TransEditor: Transformer-Based Dual-Space GAN for Highly Controllable Facial Editing
This work addresses the challenge of highly controllable facial editing for applications in computer vision and graphics, representing an incremental improvement over existing dual-space GAN methods.
The paper tackles the problem of attribute decoupling in facial editing by proposing TransEditor, a Transformer-based dual-space GAN framework that enhances interaction between style and content representations, resulting in improved image quality and editing capability for complicated attributes.
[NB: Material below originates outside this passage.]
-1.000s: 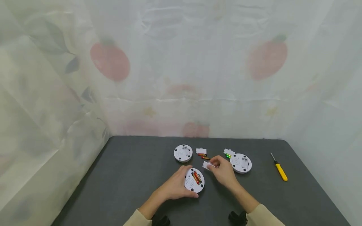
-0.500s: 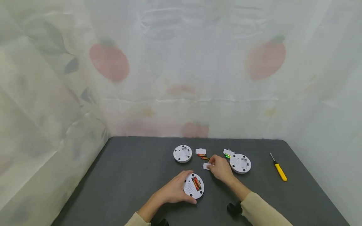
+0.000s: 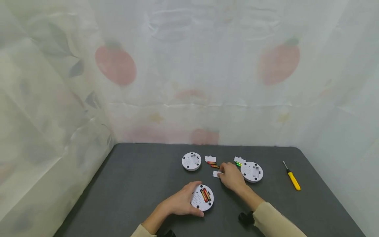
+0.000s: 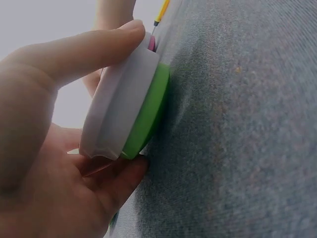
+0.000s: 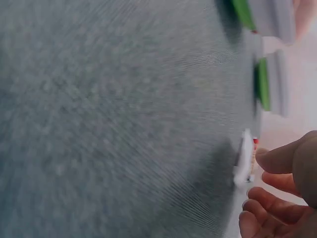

Recent advances like StyleGAN have promoted the growth of controllable facial editing. To address its core challenge of attribute decoupling in a single latent space, attempts have been made to adopt dual-space GAN for better disentanglement of style and content representations. Nonetheless, these methods are still incompetent to obtain plausible editing results with high controllability, especially for complicated attributes. In this study, we highlight the importance of interaction in a dual-space GAN for more controllable editing. We propose TransEditor, a novel Transformer-based framework to enhance such interaction. Besides, we develop a new dual-space editing and inversion strategy to provide additional editing flexibility. Extensive experiments demonstrate the superiority of the proposed framework in image quality and editing capability, suggesting the effectiveness of TransEditor for highly controllable facial editing.